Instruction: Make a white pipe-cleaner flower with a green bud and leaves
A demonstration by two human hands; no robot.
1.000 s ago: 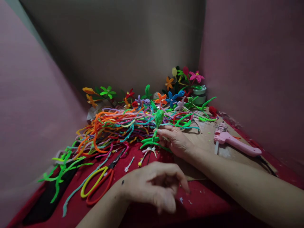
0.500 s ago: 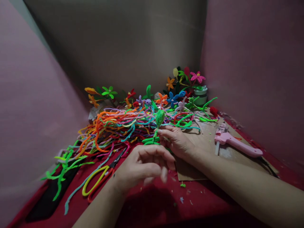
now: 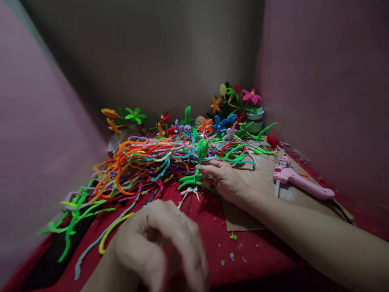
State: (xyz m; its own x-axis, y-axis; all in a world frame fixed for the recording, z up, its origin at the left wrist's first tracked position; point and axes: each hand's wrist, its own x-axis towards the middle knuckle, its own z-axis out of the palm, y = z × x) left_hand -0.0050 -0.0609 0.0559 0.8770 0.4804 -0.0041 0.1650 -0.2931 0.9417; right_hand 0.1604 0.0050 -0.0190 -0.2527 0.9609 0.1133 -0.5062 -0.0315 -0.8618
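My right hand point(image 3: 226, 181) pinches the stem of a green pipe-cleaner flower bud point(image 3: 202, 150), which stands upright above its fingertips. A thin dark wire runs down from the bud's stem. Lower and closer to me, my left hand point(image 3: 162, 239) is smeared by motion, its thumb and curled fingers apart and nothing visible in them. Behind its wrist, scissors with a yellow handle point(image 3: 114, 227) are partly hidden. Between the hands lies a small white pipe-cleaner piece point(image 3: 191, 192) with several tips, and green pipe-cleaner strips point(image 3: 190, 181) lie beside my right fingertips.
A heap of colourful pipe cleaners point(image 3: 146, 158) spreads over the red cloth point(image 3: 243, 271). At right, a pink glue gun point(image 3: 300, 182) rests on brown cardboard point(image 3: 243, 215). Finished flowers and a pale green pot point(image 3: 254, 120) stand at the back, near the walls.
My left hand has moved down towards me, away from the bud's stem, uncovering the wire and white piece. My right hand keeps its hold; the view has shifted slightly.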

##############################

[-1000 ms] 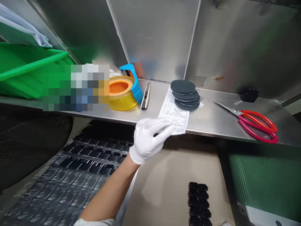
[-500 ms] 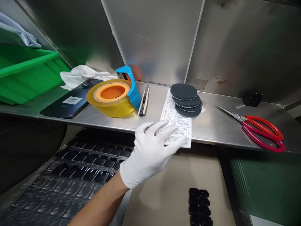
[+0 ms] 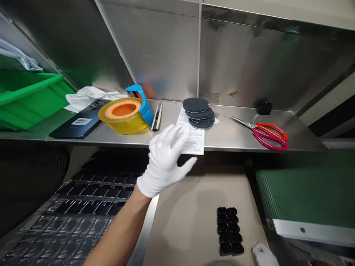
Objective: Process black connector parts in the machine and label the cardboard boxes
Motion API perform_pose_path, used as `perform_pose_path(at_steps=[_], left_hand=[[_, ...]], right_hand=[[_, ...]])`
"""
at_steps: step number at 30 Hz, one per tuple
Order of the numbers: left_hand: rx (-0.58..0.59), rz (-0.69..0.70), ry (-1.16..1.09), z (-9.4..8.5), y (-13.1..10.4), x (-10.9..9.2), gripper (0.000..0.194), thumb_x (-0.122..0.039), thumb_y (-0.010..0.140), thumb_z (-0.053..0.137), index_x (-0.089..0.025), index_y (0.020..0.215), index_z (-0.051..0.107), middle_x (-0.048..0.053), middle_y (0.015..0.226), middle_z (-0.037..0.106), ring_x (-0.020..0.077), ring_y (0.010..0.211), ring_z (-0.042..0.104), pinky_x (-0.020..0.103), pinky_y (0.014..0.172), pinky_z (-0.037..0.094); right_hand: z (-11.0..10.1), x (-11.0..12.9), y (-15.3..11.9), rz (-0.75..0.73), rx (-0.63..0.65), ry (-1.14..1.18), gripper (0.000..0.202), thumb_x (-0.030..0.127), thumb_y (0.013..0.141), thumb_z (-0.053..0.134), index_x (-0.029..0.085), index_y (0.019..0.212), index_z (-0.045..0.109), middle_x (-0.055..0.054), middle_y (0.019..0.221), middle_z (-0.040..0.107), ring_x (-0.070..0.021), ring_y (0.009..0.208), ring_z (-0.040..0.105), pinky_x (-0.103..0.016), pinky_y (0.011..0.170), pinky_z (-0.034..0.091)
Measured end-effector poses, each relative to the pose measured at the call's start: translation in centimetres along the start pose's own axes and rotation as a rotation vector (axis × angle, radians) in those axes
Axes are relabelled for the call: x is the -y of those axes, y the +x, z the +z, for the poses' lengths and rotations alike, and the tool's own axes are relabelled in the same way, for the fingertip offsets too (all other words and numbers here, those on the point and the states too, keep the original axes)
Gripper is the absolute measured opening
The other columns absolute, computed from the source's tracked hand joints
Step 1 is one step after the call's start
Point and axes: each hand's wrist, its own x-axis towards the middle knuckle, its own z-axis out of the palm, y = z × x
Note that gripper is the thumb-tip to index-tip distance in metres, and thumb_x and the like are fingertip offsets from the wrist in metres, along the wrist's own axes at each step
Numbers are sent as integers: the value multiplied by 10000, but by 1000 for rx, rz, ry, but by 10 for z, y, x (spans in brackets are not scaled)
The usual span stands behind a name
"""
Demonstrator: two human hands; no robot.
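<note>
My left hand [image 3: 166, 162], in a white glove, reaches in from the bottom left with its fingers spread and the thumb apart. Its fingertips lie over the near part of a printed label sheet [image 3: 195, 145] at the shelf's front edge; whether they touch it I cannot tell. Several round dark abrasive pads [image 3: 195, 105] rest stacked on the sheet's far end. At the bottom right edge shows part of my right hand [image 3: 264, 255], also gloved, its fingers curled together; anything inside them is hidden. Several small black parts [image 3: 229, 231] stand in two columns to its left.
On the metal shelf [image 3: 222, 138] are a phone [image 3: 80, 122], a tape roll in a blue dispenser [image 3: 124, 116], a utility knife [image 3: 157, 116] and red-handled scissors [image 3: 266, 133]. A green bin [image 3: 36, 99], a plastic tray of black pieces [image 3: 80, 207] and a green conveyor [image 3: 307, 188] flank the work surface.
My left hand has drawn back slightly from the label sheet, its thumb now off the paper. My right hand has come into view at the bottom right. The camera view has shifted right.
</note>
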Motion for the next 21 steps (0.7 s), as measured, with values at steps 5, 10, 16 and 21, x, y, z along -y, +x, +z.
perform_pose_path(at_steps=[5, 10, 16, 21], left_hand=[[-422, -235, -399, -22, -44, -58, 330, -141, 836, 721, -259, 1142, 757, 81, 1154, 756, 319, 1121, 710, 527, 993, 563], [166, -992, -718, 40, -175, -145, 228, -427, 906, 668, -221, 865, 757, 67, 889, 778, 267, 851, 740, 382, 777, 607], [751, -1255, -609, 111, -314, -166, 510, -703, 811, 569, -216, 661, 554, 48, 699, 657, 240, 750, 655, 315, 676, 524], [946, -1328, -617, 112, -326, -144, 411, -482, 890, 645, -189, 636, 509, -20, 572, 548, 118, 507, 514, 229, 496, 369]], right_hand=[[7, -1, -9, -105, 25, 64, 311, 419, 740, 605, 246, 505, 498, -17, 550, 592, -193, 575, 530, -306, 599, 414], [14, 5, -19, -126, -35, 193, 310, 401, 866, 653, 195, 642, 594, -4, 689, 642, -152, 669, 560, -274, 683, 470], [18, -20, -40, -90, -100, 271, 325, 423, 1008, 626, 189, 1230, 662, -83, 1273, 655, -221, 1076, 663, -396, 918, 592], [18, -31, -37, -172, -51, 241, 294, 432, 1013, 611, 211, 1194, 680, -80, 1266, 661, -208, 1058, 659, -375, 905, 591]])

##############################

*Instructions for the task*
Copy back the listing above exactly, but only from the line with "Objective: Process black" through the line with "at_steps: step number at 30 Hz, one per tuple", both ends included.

*Exercise answer*
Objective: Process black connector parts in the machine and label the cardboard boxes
Motion API perform_pose_path, used as `perform_pose_path(at_steps=[_], left_hand=[[_, ...]], right_hand=[[_, ...]])`
"""
at_steps: step number at 30 Hz, one per tuple

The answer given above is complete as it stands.